= The Canadian Rockies Trail Guide =

Guide book on hiking trails in the Canadian Rockies

First edition

The Canadian Rockies Trail Guide by Brian Patton and Bart Robinson, describes 225 hiking and backpacking trails in the Canadian Rockies, including in Banff National Park and Jasper National Park. The first edition was published in 1971, with subsequent editions in 1978, 1986, 1990, 1992, 1994, 2000, 2007, 2011, and 2022 (10th edition). The book is published by Summerthought Publishing of Banff, Alberta. Trail updates are supplied by the book's authors on their Canadian Rockies hiking blog.

The Trail Guide is one of the best-selling non-fiction books in Canada, often referred to as a "bible" by hikers. Its first seven editions sold more than 230,000 copies.

For the first edition, the two authors hiked 108 trails with a custom-built trail odometer, which allowed them to measure trail distances more accurately than the Parks Canada trail signs.
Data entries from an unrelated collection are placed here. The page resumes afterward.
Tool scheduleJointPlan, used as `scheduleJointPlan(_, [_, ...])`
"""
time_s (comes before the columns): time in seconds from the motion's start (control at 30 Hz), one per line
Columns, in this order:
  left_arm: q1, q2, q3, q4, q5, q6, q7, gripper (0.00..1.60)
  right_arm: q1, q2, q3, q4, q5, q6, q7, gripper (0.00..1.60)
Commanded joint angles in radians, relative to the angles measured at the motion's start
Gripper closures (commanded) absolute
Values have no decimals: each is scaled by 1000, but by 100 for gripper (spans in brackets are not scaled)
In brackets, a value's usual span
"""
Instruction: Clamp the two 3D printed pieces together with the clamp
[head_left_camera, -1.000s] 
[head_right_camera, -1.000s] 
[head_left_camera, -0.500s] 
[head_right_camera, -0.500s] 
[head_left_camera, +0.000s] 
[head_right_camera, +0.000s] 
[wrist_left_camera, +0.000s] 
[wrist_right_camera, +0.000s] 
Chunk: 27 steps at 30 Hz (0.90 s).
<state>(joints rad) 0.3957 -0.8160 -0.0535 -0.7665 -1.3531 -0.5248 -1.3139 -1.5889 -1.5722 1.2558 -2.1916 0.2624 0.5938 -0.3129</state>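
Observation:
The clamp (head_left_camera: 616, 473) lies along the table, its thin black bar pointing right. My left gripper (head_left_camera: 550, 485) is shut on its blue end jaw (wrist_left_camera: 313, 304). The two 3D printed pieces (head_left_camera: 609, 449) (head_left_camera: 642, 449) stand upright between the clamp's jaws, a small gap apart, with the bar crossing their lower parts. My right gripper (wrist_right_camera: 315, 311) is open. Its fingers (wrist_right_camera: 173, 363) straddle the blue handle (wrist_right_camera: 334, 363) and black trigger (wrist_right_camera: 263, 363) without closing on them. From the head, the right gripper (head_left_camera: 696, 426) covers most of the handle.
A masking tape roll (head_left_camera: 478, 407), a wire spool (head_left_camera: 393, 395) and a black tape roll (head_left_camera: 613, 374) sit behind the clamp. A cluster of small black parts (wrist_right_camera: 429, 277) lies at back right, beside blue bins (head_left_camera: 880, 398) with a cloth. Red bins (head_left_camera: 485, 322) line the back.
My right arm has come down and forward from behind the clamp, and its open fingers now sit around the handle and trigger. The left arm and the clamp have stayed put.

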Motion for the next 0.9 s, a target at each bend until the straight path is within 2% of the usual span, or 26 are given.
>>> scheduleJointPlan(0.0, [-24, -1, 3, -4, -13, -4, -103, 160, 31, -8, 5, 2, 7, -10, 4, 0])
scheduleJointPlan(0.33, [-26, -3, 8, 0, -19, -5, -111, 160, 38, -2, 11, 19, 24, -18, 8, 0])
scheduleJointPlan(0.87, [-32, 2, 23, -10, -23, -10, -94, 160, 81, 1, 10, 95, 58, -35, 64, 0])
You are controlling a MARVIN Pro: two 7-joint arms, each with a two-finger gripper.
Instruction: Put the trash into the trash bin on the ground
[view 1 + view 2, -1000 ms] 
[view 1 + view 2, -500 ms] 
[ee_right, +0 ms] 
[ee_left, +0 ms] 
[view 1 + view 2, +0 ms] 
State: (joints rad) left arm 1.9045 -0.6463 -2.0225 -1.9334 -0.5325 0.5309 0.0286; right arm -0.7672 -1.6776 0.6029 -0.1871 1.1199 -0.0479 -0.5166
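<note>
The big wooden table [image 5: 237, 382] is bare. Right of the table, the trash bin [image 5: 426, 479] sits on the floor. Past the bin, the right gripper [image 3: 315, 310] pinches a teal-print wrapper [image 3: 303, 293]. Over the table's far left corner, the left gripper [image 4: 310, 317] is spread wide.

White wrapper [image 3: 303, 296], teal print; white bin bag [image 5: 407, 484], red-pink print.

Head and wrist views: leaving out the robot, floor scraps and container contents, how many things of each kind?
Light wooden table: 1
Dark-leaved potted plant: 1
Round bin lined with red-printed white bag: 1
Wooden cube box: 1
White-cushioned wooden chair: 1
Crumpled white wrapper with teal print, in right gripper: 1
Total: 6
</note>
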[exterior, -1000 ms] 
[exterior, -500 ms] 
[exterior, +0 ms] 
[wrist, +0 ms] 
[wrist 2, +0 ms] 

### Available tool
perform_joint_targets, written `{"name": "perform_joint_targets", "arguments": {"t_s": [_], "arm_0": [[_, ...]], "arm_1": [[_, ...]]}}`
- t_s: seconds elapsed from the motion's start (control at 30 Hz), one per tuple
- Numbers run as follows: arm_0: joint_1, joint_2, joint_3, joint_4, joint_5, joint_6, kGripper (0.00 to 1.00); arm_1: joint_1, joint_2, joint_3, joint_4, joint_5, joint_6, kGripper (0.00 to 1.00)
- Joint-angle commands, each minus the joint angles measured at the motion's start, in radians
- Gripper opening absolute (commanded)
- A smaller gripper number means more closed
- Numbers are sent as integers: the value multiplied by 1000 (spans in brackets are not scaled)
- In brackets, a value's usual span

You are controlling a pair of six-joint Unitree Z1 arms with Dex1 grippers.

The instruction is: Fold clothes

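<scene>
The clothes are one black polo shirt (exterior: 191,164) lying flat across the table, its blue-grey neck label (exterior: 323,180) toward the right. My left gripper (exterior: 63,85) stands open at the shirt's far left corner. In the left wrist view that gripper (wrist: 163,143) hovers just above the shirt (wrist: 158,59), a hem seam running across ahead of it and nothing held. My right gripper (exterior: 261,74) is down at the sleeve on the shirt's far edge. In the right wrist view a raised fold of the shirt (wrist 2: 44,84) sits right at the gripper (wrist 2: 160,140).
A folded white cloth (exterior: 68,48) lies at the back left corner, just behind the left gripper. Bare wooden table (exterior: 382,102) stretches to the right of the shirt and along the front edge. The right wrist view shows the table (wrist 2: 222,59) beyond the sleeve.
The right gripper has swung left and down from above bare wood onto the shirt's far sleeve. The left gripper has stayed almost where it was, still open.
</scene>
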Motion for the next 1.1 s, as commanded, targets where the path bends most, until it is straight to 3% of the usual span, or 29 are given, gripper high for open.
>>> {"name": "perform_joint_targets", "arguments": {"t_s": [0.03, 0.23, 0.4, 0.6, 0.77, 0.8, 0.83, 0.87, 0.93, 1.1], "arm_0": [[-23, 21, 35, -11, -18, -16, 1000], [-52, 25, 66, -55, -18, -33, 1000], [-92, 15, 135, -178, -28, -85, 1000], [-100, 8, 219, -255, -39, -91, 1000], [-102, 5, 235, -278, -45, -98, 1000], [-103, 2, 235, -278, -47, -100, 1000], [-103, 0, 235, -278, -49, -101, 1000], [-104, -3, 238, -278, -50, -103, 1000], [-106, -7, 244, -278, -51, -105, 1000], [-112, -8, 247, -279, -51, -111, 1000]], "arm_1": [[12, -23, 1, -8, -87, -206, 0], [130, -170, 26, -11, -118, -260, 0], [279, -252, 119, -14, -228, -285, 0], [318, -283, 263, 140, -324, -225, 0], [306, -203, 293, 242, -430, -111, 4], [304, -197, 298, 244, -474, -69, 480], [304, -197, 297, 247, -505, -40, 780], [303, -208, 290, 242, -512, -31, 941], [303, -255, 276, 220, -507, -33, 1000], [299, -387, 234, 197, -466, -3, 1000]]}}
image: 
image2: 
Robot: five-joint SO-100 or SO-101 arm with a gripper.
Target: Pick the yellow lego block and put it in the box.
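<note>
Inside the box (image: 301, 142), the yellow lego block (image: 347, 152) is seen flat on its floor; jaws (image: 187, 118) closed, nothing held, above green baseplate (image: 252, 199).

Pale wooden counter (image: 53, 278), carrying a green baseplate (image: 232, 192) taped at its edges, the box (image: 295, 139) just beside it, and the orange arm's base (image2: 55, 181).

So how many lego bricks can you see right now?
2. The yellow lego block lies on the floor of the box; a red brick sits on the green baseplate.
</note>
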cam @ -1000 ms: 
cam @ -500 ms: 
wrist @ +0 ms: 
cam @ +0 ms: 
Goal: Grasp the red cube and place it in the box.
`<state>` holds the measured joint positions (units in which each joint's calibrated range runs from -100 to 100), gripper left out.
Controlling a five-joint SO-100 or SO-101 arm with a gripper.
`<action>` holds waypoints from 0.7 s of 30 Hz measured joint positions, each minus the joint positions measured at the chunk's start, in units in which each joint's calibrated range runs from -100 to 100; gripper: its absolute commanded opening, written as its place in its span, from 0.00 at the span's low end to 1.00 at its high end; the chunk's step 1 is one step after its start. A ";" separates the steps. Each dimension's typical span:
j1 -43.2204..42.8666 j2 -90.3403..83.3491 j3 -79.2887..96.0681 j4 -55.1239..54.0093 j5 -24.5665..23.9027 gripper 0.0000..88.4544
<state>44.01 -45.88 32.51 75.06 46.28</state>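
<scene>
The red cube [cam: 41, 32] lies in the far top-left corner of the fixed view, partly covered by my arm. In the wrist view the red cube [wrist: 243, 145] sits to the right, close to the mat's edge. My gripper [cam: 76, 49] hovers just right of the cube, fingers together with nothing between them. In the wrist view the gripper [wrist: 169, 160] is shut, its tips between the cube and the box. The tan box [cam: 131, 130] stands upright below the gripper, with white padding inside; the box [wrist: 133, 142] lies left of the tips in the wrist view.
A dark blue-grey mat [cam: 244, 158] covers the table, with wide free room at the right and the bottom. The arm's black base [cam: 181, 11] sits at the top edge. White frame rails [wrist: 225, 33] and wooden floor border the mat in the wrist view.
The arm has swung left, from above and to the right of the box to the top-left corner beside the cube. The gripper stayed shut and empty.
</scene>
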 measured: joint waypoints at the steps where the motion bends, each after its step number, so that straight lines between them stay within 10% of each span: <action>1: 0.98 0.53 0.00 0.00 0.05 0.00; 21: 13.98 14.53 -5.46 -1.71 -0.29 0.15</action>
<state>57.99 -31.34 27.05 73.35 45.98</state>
For each trail, the book lists:
- the length of time normally required to complete the trail
- the amount of elevation gain or loss, in metres and feet
- the maximum elevation in metres and feet
- the topographic map(s) covering the area
- how to get to the trailhead including GPS
- distances, in kilometres, to notable features along the way
- detailed description

The Whyte Museum hosted a retrospective exhibit for the book's fortieth anniversary in 2011.